As I walked the three blocks to church I was reminded again how much I love this neighborhood. It’s small and old, and these days has more students, and artistic types than the working class people who founded it. It’s still friendly though and somewhat nosy and (because most of the houses are at least a century old and don’t have central air), it’s the kind of place where neighbors hang out on their porches on fine summer evenings and the old lady across the street fusses at the children when she thinks they’re misbehaving.
I like that. I like that I know many of my neighbors (in a space five blocks long and three wide) by sight and name. The children know even more of them, including the busboy from the restaurant on the corner, the mailman (who gets mobbed everyday by children eager to see “what’s in the mail”), and several of our neighborhood homeless or semi-homeless who go about looking for cans and other scrap, or doing the occasional odd-job.
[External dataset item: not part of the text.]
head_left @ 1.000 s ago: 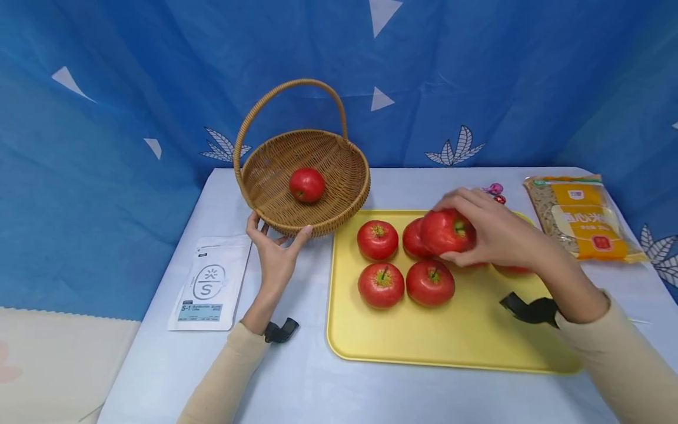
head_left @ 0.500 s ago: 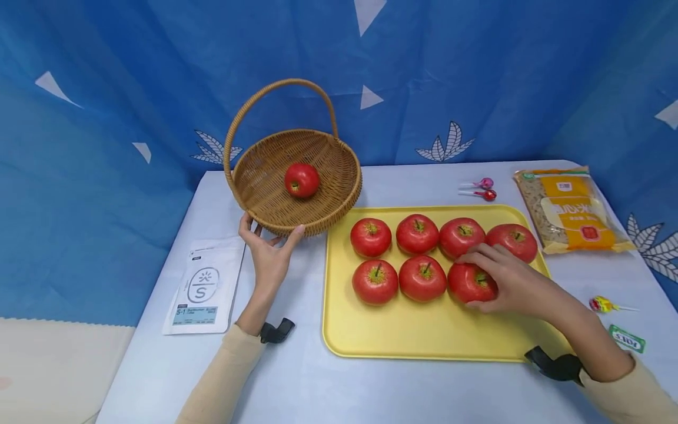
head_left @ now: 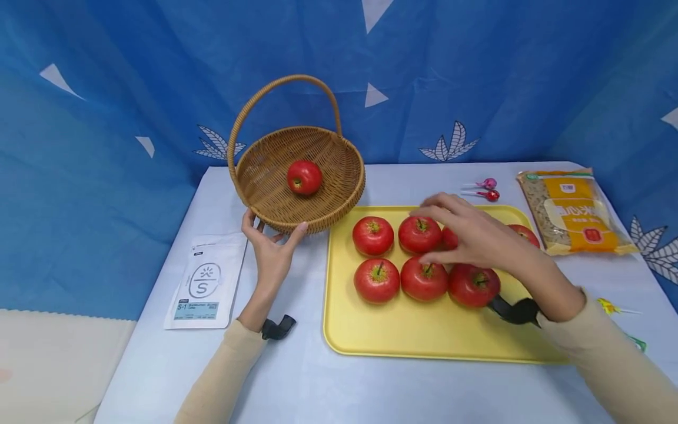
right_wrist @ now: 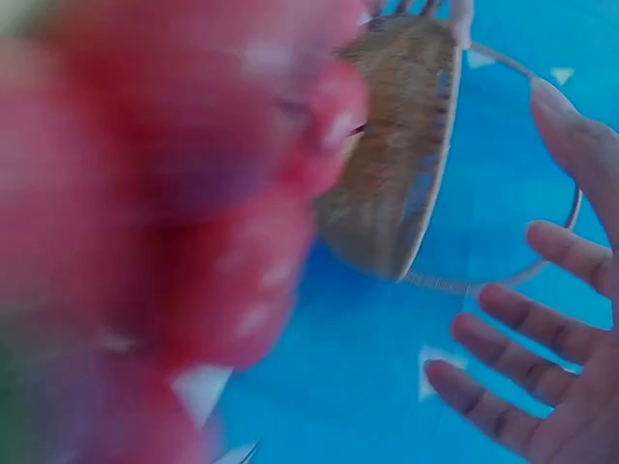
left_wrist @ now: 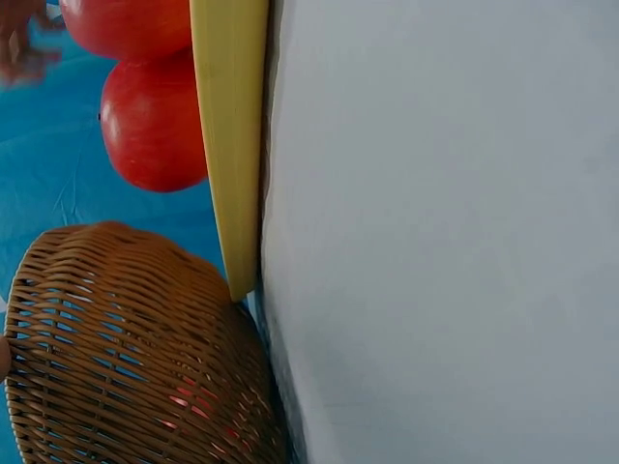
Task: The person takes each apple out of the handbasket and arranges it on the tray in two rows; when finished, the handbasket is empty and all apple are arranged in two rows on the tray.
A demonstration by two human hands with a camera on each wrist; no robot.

I think nothing of walking home after choir practice on a winter’s night and the children play in the alley behind our house and on the cul-de-sac. They call out to people walking their dogs, or biking by and are developing a sense of the diversity of people in the world.
This does occasion discussions about choices people have made (language can be a bit rough, and pot and alcohol are widely used). I would rather talk about these things (even this young) than have them grow up ignorant of the ways in which the brokenness of the world plays out in people’s lives. I want the children to understand from an early age that people whom we love and admire can do stupid and even sinful things, and while that may lessen our admiration for them it shouldn’t diminish our love. I want them to see this world in all of it’s beauty (like my middle-aged redneck neighbor who grumbles about the neighborhood no longer being white, but carefully crushes and saves his cans for an elderly black scavenger) and it’s brokenness and to do what they can do to heal it. I want them to inhabit their landscape fully, to be present in the micro-world in which they find themselves, while never losing sight of the global picture. This neighborhood almost demands that sense of place, one cannot live in isolation here and for the children’s sake and my own I am thankful.